_Source information:_

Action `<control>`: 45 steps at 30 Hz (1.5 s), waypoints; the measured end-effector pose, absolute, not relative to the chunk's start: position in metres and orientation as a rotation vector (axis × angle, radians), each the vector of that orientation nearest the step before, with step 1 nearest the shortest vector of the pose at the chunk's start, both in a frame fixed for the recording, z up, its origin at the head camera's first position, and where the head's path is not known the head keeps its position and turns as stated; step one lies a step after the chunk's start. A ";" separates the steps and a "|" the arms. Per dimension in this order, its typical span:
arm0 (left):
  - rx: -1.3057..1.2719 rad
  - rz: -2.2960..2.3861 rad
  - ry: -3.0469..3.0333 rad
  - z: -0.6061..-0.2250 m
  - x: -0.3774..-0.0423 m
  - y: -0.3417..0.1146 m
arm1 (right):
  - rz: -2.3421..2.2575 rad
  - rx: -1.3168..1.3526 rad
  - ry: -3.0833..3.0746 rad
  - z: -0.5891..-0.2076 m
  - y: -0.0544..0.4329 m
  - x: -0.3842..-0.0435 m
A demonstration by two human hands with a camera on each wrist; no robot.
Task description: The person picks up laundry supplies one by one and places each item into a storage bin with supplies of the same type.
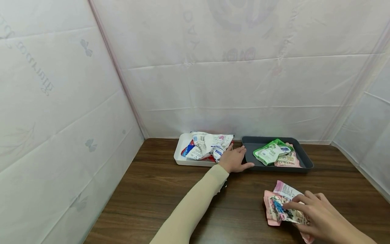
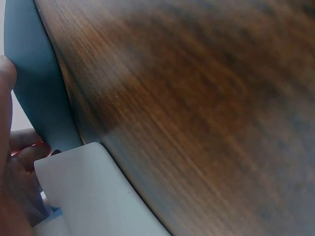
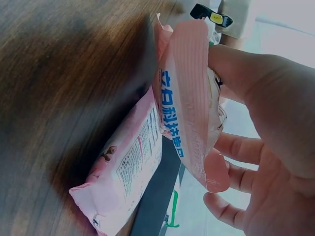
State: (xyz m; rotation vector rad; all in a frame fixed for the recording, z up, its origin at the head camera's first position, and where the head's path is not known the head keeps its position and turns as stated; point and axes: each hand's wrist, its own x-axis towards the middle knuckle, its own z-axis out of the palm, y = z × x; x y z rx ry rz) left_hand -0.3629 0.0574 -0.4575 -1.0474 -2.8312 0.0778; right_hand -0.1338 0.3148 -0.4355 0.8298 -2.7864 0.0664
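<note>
My right hand (image 1: 317,213) pinches a pink snack packet (image 1: 271,203) between thumb and fingers, over the near right of the table. Under and behind it, a second pink packet (image 1: 287,190) with printed text lies on the wood; the right wrist view shows that packet's back side. My left hand (image 1: 233,160) is spread where the white tray (image 1: 178,149) and the dark grey tray (image 1: 249,145) meet. Its fingers reach over the white tray's right end, and the thumb points toward the grey tray's front wall.
White bags (image 1: 207,142) and a blue-and-red packet (image 1: 188,149) fill the white tray. In the grey tray, a green-and-white pouch (image 1: 271,152) overlaps a pink packet (image 1: 287,161). A pale fabric wall (image 1: 243,88) stands right behind both trays.
</note>
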 end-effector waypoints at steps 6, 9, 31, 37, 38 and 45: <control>-1.044 0.078 -2.830 -0.456 -0.362 0.056 | 0.070 0.841 -2.734 -0.435 0.314 -0.136; -1.042 0.085 -2.831 -0.456 -0.362 0.056 | 0.077 0.850 -2.682 -0.434 0.314 -0.137; -1.039 0.096 -2.855 -0.459 -0.366 0.060 | 0.057 0.861 -2.587 -0.427 0.319 -0.146; -1.042 0.102 -2.852 -0.460 -0.367 0.060 | 0.064 0.858 -2.590 -0.425 0.322 -0.148; -1.042 0.102 -2.851 -0.460 -0.366 0.059 | 0.066 0.860 -2.586 -0.424 0.322 -0.148; -1.047 0.109 -2.842 -0.462 -0.367 0.059 | 0.075 0.856 -2.565 -0.424 0.324 -0.153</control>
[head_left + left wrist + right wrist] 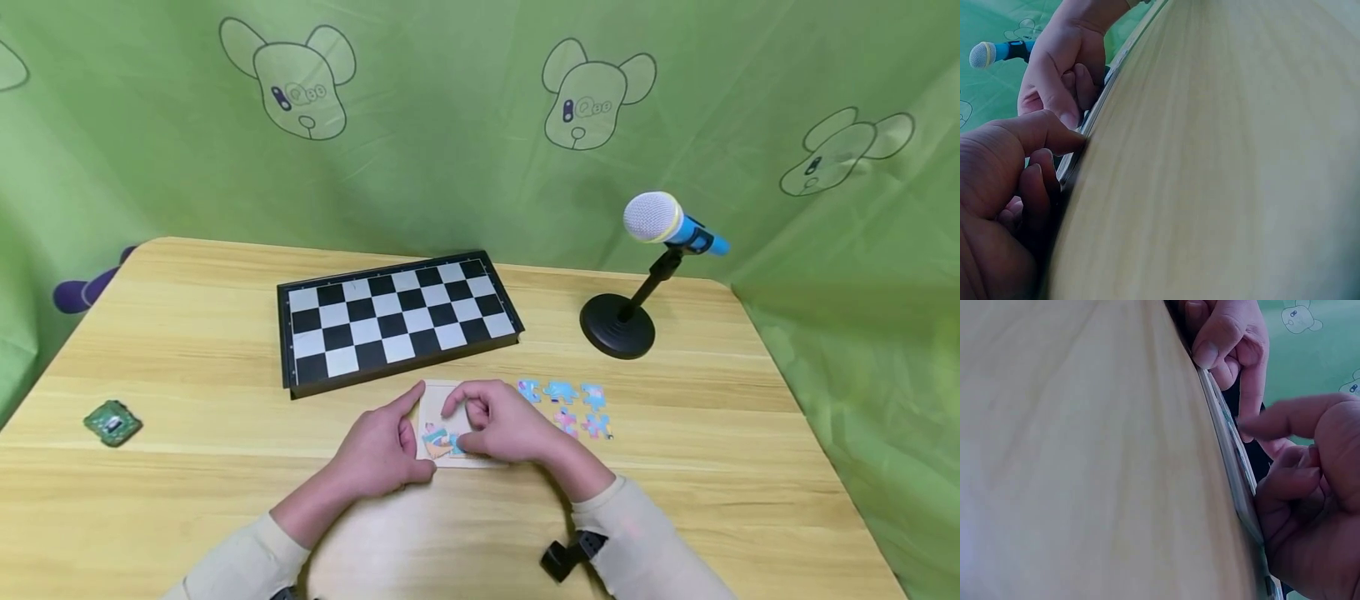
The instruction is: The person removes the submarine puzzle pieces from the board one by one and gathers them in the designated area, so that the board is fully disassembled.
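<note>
A small pale puzzle board (435, 402) lies on the table in front of me, with a few joined puzzle pieces (436, 444) in its lower left corner. My left hand (378, 454) grips the board's left side, index finger at the upper corner and thumb at the lower one. Over the board is my right hand (512, 423), its thumb pressing on a blue puzzle piece (454, 443) beside the joined ones. The right index finger is bent above the bare part. Both wrist views look low along the table edge; there the left thumb (1054, 132) meets the board's rim.
Several loose puzzle pieces (560, 392) lie right of the board. Behind stands a black-and-white chessboard (390, 321). A blue toy microphone (652, 218) on a round black stand (617, 327) is at the back right. A green circuit-board-like piece (112, 422) lies far left.
</note>
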Available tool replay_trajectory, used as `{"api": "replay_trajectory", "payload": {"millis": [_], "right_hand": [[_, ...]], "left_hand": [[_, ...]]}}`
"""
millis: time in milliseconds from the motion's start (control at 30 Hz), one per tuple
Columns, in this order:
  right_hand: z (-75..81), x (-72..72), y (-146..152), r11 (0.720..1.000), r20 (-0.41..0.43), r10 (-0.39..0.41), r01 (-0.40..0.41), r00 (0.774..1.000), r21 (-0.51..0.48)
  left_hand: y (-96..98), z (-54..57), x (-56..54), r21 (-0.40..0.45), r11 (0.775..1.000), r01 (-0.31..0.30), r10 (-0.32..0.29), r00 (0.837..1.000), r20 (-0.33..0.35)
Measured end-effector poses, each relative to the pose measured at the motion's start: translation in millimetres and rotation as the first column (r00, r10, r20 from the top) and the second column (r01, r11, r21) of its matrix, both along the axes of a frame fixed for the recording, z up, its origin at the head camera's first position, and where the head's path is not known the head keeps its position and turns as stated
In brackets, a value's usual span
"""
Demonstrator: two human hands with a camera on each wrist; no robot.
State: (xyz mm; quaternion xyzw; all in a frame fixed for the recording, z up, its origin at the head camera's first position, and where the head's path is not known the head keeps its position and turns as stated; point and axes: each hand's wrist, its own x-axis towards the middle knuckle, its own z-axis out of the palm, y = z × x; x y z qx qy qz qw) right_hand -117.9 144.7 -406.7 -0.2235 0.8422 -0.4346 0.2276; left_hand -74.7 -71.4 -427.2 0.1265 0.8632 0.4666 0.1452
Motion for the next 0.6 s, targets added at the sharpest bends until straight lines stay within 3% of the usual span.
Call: {"api": "replay_trajectory", "payload": {"millis": [333, 600], "right_hand": [[-5.6, -2.0, -4.2, 0.99, -0.076, 0.109, -0.102, 0.991, 0.092], [3.8, 0.6, -3.1, 0.993, -0.087, 0.083, -0.074, 0.993, 0.095]], "left_hand": [[-0.2, 0.3, 0.4, -0.002, 1.0, -0.006, 0.006, 1.0, -0.01], [-0.2, 0.0, 0.3, -0.009, 1.0, -0.006, 0.006, 1.0, -0.012]]}}
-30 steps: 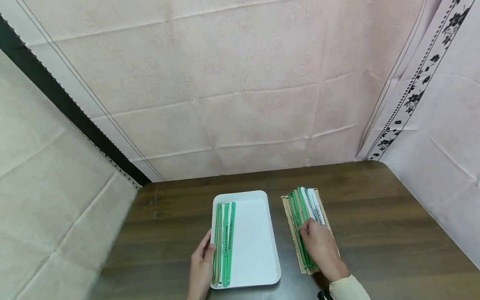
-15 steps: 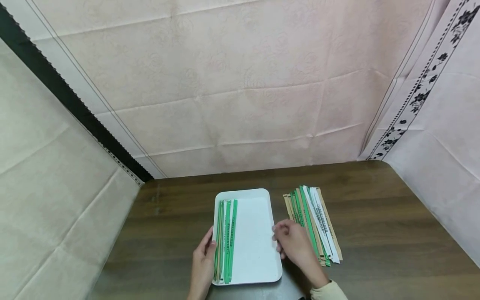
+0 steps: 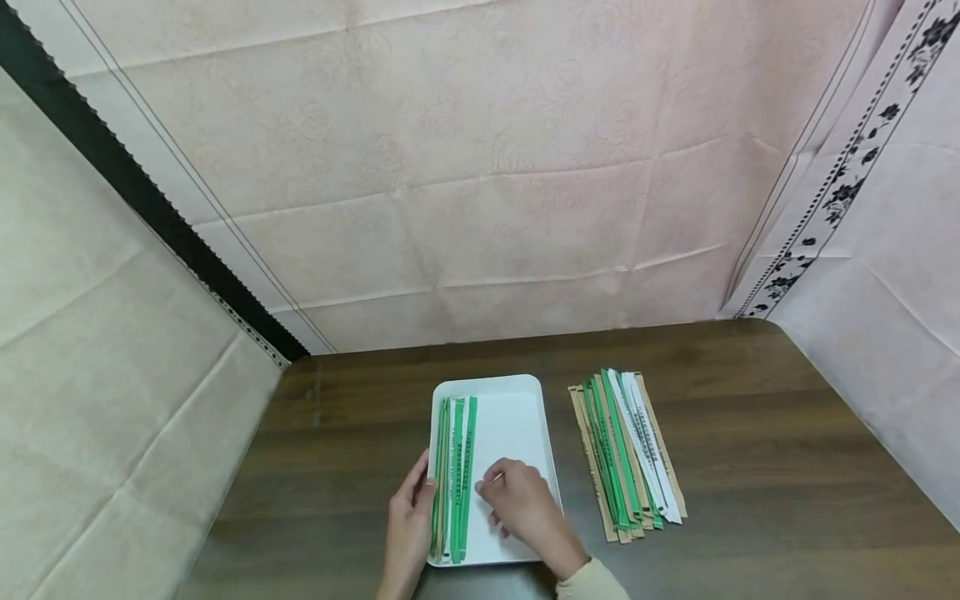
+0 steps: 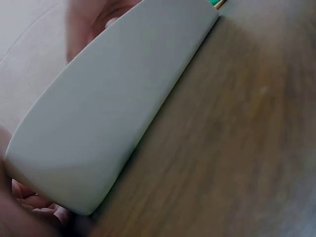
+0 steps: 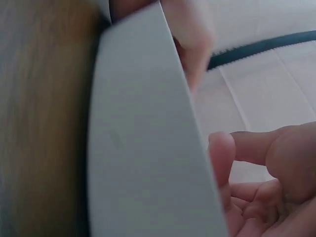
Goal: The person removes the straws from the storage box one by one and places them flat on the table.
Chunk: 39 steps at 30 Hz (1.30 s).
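A white tray (image 3: pixel 517 433) lies on the table, with several long, thin printed packets (image 3: pixel 453 475) in green, white and brown along its left side. My left hand (image 3: pixel 408 525) grips the tray's left edge; in the left wrist view the tray's outer wall (image 4: pixel 113 98) covers much of that hold. Above the tray's right half is my right hand (image 3: pixel 525 508), fingers loosely bent, with no packet visible in it. In the right wrist view the right hand (image 5: pixel 276 173) has thumb and forefinger close together, partly hidden by the tray wall (image 5: pixel 143 123).
To the right of the tray, a fanned pile of similar packets (image 3: pixel 630 458), green, white and brown, lies on the brown wooden table (image 3: pixel 750 433). Pale cloth (image 3: pixel 480 167) hangs behind the table and on both sides.
My right hand has left the packet pile and moved left, over the tray's right edge, to above its inside. The pile now lies uncovered. My left hand stays at the tray's edge.
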Motion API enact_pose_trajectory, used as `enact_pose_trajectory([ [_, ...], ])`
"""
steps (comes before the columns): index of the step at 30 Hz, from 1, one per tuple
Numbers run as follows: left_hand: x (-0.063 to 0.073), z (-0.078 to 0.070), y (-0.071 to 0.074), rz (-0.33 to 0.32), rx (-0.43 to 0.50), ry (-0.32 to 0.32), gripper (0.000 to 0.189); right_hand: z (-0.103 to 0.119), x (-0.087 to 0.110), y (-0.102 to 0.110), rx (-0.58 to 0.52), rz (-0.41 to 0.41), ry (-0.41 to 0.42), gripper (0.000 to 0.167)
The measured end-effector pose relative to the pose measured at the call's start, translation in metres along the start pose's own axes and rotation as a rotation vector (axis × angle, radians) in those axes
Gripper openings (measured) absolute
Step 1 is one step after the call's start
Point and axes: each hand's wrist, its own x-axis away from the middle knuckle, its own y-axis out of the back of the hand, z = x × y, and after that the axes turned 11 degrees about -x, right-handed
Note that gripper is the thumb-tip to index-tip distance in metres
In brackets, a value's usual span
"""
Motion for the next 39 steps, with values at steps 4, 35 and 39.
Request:
enact_pose_trajectory([
  [4, 0.000, 0.001, 0.002, -0.002, 0.007, -0.025, 0.047, 0.000, -0.006, -0.020, 0.022, 0.009, -0.023, 0.011],
  [35, 0.002, 0.000, 0.000, -0.006, 0.034, -0.043, 0.047, -0.004, -0.015, -0.020, 0.147, -0.071, -0.001, 0.023],
  [39, 0.001, -0.001, 0.001, -0.003, 0.031, -0.025, 0.047, -0.003, -0.008, 0.000, 0.063, -0.056, 0.022, 0.015],
])
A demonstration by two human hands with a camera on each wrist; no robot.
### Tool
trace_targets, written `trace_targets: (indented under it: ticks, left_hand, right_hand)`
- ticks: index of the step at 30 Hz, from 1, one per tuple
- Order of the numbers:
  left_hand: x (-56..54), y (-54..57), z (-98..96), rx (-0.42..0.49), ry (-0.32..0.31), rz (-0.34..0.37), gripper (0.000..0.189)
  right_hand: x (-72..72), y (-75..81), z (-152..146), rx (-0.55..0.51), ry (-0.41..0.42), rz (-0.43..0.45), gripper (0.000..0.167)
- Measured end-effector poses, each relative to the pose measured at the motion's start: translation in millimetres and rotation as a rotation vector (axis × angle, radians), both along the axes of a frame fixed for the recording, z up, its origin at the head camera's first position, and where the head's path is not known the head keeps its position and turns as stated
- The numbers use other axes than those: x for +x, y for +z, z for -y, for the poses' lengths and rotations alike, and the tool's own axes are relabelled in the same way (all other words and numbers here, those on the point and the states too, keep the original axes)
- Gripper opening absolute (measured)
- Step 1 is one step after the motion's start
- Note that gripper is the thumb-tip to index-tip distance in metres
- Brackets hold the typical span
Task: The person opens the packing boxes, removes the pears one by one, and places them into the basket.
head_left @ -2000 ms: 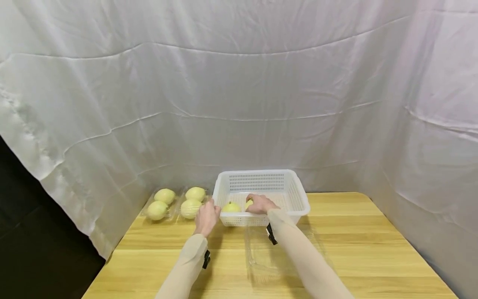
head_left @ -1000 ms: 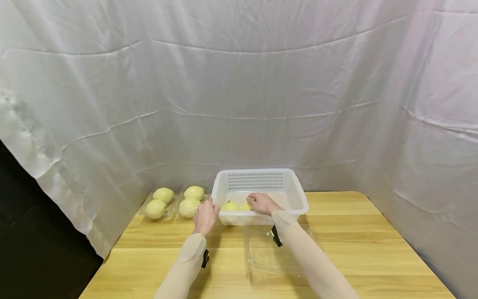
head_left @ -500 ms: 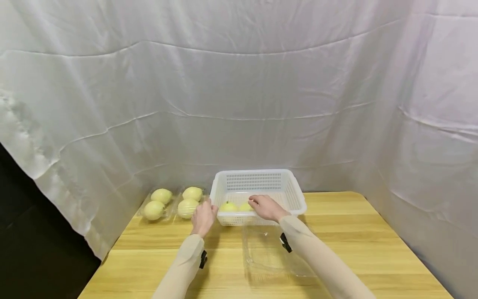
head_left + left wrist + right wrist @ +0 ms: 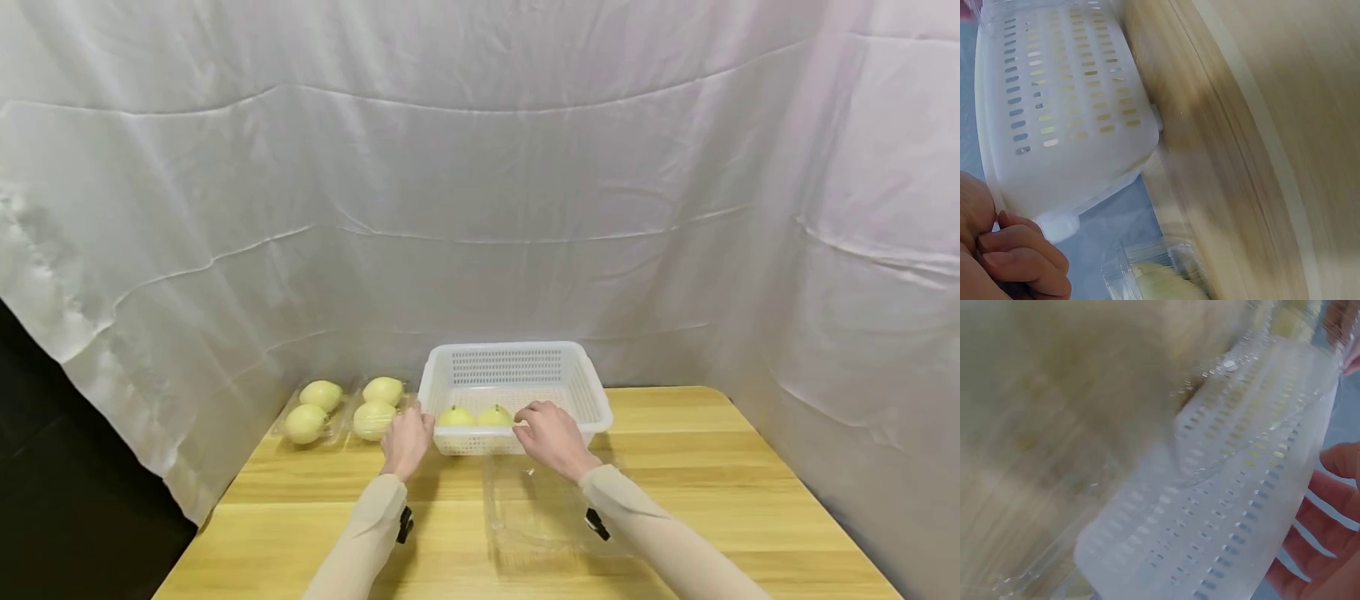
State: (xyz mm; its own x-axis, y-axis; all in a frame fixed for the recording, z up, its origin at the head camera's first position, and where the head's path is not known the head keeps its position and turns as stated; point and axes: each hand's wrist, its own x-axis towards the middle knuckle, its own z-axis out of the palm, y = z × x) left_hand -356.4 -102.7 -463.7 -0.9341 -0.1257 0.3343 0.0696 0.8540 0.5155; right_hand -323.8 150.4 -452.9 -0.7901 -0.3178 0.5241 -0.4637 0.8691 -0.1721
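A white perforated plastic basket (image 4: 592, 392) stands at the back of the table. Inside it, along the front wall, two pale yellow pears (image 4: 455, 417) sit side by side with stems up. My left hand (image 4: 407, 440) grips the rim at the basket's front left corner; its curled fingers show in the left wrist view (image 4: 1022, 250). My right hand (image 4: 553, 435) is over the front rim, just right of the right-hand pear (image 4: 495, 416), holding nothing. In the right wrist view, the right hand's fingers (image 4: 1325, 519) are spread and loosely bent beside the basket wall (image 4: 1210, 512).
A clear plastic clamshell (image 4: 525, 521) lies open on the wooden table (image 4: 720, 483) in front of the basket. To the left stand two clear packs, each with two pears (image 4: 305, 423), (image 4: 375, 420). Grey cloth (image 4: 480, 192) hangs behind the table.
My right hand has let go of a pear in the basket beside the other one, then drawn back right and toward me, over the front rim. The left hand stays on the basket's corner.
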Motion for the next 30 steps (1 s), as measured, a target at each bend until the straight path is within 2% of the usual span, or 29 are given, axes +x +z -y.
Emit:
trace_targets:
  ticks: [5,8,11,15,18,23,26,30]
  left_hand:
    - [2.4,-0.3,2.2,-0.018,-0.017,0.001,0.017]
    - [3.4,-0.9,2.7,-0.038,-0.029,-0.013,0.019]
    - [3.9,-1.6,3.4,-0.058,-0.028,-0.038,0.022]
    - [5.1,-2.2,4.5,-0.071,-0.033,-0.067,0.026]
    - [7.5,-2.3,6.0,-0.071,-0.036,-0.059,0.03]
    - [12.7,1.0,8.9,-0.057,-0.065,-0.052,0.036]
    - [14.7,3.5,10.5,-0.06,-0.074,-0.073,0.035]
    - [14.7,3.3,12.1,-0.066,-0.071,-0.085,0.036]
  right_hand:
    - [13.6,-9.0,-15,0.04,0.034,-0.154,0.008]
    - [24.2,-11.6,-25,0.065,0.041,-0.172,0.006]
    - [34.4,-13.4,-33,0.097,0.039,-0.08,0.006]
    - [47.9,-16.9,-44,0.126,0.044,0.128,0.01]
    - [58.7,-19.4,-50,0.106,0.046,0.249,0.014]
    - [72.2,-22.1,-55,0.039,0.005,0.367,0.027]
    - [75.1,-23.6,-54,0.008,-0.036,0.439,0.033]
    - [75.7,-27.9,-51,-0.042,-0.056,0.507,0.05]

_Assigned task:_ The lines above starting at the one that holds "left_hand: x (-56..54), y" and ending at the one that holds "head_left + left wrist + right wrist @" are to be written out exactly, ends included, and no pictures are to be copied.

_Answer for this exercise:_
  left_hand: x (-56..54), y (-54..57), z (-98..96), rx (-0.42..0.49), ry (-0.32..0.31), rz (-0.34..0.37), gripper (0.000..0.189)
  right_hand: x (-72..72), y (-75..81), z (-152..146), rx (-0.55..0.51), ry (-0.41..0.42), rz (-0.43..0.45), gripper (0.000..0.167)
- Measured end-effector poses, each relative to the pose measured at the motion's start: translation in millimetres and rotation as a rotation vector (axis × angle, radians), both along the axes of a frame fixed for the recording, z up, its origin at the head camera's first position, and where the head's path is not known the head keeps its position and turns as stated
- The numbers use other axes than those: x for +x, y for +z, z for -y, for the poses' lengths and rotations alike, and the tool's own axes are relabelled in the same way (all other words and numbers here, those on the point and the states too, keep the original axes)
- Gripper opening absolute (measured)
- Step 1 is one step after the motion's start
- Note that gripper is the thumb-tip to index-tip distance in metres
- Brackets hold the typical span
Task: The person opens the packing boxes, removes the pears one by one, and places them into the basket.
head_left @ -2000 ms: 
head_left @ -1000 ms: 
head_left @ -500 ms: 
head_left + left wrist + right wrist @ +0 ms: 

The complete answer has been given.